04/05/2022 (modifier)
Couverture de la série Le Voyage d'Abel
Le Voyage d'Abel

On comprend assez vite ce qu'Abel ,comme Montaigne, veut fuir en voulant quitter Reclesme."Ya pas de bitume là-bas, c'est qu' des pâtures/ N'empêche qu'on y croise pas mal d'ordures." Ses quatre saisons n'ont pas le goût ni la légèreté de Vivaldi ni la drôlerie d'un rap de Kamini mais plutôt l'odeur du purin et de la bêtise. Heureusement le beat est bon! Lisa Belvent et Duhamel nous livre un conte poétique plein d'humour où notre vieux chêne à bien la tête dans un ailleurs fantasmé , rêvé et rempli d'étoiles. Malheureusement ses racines qui l'empêchent de bouger sont elles bien dans la fange d'une vieille France qui ne joue pas aux ballons Black Blanc Beur mais plutôt petit blanc sec. Oui derrière cette jolie histoire de nostalgie d'une vie qui a raté ses aspirations profondes (Adeline ou sa liberté )pour se retrouver avec "le tracteur, le facteur et puis rien... si une vache de temps en temps". Derrière cela donc, je lis une charge joliment camouflée d'une France vieillote et pas sympa qui n'accepte l'étranger qu'à son corps défendant. Reclesme c'est un Marly-Gomont qui ne muera pas, englué dans ses vieilles peaux pas jolies jolies. C'est cyniquement très drôle. Bruno Duhamel est à son meilleur. Par son dessin seul il nous ferait presque avoir de l'empathie pour ces abrutis qui moquent notre Abel. Avec ses merveilleuses vieilles pierres, ses trop mignonnes bêtes, ses arbres centenaires la France est heureusement bien plus belle que la mentalité de nos tueurs en (im)puissance avec leurs fusils comme unique signe de virilité (un clin d'oeil à Franquin?) C'est cette France là qui nous redonne des couleurs, celle qui navigue au large de façon pacifique.
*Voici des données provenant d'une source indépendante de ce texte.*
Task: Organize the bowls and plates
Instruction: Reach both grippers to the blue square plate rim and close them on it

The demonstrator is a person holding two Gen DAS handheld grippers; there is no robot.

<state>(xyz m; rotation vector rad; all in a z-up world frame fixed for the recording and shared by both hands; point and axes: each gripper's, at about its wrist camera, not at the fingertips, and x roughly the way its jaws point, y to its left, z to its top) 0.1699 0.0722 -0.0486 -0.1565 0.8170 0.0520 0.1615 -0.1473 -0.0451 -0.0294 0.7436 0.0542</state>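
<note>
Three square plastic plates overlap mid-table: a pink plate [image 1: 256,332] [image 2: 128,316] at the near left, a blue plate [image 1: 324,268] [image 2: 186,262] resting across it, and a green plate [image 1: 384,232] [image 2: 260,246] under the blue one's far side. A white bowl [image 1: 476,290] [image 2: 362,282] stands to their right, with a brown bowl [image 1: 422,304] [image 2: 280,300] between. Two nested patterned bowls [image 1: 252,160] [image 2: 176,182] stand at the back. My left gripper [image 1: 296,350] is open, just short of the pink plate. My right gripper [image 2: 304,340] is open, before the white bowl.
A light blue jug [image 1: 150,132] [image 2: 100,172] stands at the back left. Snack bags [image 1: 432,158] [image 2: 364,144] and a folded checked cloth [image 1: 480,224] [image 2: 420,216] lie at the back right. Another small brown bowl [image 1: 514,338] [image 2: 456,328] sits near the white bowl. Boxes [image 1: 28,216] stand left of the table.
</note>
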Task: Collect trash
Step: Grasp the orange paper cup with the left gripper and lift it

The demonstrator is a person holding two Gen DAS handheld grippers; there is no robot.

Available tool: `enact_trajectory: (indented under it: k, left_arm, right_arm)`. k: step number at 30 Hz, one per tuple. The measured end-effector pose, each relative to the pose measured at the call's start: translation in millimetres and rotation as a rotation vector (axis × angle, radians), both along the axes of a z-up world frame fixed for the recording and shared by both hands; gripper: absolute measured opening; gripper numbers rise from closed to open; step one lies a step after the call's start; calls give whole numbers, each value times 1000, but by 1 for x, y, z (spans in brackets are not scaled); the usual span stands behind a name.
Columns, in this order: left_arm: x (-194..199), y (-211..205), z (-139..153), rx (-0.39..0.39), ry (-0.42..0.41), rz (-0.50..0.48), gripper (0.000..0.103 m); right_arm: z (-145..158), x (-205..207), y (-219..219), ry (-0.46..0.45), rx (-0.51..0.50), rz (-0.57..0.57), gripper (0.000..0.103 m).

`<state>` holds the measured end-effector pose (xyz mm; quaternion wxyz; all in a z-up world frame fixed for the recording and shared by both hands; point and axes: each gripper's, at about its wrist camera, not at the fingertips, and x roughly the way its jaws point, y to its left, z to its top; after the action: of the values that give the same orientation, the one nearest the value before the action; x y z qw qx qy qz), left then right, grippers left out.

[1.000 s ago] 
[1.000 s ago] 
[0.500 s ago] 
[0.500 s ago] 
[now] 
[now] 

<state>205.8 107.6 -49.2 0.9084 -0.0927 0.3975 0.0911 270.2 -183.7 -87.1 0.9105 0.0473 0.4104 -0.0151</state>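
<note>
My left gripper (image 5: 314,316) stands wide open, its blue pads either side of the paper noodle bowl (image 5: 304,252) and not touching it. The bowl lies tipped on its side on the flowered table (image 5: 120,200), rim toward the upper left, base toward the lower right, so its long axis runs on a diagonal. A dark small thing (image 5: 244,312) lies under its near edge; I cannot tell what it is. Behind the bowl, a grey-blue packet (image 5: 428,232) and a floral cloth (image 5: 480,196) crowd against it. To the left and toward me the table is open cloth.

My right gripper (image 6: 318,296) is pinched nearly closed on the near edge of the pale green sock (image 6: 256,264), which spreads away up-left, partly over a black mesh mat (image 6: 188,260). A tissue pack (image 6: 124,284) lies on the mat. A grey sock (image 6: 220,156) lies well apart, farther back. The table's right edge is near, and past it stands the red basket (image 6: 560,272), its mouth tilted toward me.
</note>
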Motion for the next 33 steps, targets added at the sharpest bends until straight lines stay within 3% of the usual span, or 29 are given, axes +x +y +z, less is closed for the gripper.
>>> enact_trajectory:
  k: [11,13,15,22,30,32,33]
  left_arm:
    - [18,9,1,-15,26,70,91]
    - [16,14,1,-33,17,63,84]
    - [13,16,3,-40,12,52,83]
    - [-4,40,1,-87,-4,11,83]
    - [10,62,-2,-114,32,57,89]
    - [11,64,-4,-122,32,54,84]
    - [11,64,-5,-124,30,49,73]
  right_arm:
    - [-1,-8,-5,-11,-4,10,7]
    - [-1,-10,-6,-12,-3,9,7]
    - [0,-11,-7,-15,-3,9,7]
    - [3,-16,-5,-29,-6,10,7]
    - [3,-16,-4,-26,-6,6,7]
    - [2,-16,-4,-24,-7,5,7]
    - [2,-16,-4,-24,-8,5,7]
Bref encore un superbe album de monsieur Duhamel bien aidé par sa collègue Lisa Belvent dédicacé à tous les hommes libres même dans "les petits patelins que personne ne connait, même pas Jean Pierre Pernaut" RIP JPP et merci Kamini.

04/05/2022 (modifier)
Par pol
Note: 4/5
Couverture de la série Les Trois Lois du monde
Les Trois Lois du monde

Troisième titre dans cette collection d'adaptation des nouvelles de Liu Cixin, et nouvelle réussite. Le graphisme est original, on sent la patte asiatique du dessinateur, et c'est parfait puisque cela colle bien avec le récit. On suit ici deux histoires distinctes. Dans l'espace on assiste à une guerre interstellaire entre 2 entités extra terrestre, d'un coté les envahisseurs de l'empire du silicium, de l'autre la fédération des civilisations carbonées. Ce combat d'une ampleur gigantesque dure depuis des siècles, s'étend sur des années lumières, aux 4 coins de l'univers, et fait des ravages sur les planètes qui se trouvent malheureusement prise au milieu. Vaisseaux, lasers, explosions, ciels étoilés sont à l'honneur et mis en valeur par quelques séquences spatiales brillamment illustrées. Cette partie n'occupe pas la majeure partie de l'histoire, mais le peu qui en est montré est suffisant, limpide et explicite. La seconde trame du récit se passe sur terre, dans une campagne chinoise très pauvre. Les habitants, de malheureux paysans, vivent de pas grand chose. Au milieu de tout ça une école, seulement occupée par quelques enfants et surtout leur instituteur. Dans des conditions pas faciles, dans un environnement hostile où l'instruction passe vraiment au dernier plan, il va faire preuve de courage et d'une abnégation exemplaire pour transmettre son savoir à ses élèves. Son rôle dépasse largement le cadre de simple instituteur. Là aussi le récit est interessant, on retrouve des valeurs assez classiques de la culture asiatique : le maitre, l'apprentissage, le courage, etc... Les enfants et l'instituteur sont attachants. Evidement les 2 histoires vont se rejoindre. Cette jonction se fait attendre et lorsqu'elle se produit, c'est assez logique et bien vu. Cela amène un petit suspens efficace et une légère tension. Même si on s'y attend un peu, cela fonctionne très bien, cela permet de justifier une telle construction du récit en deux intrigues parallèles. Cela donne tout son sens à cette histoire, et vient la clôturer de façon très satisfaisante.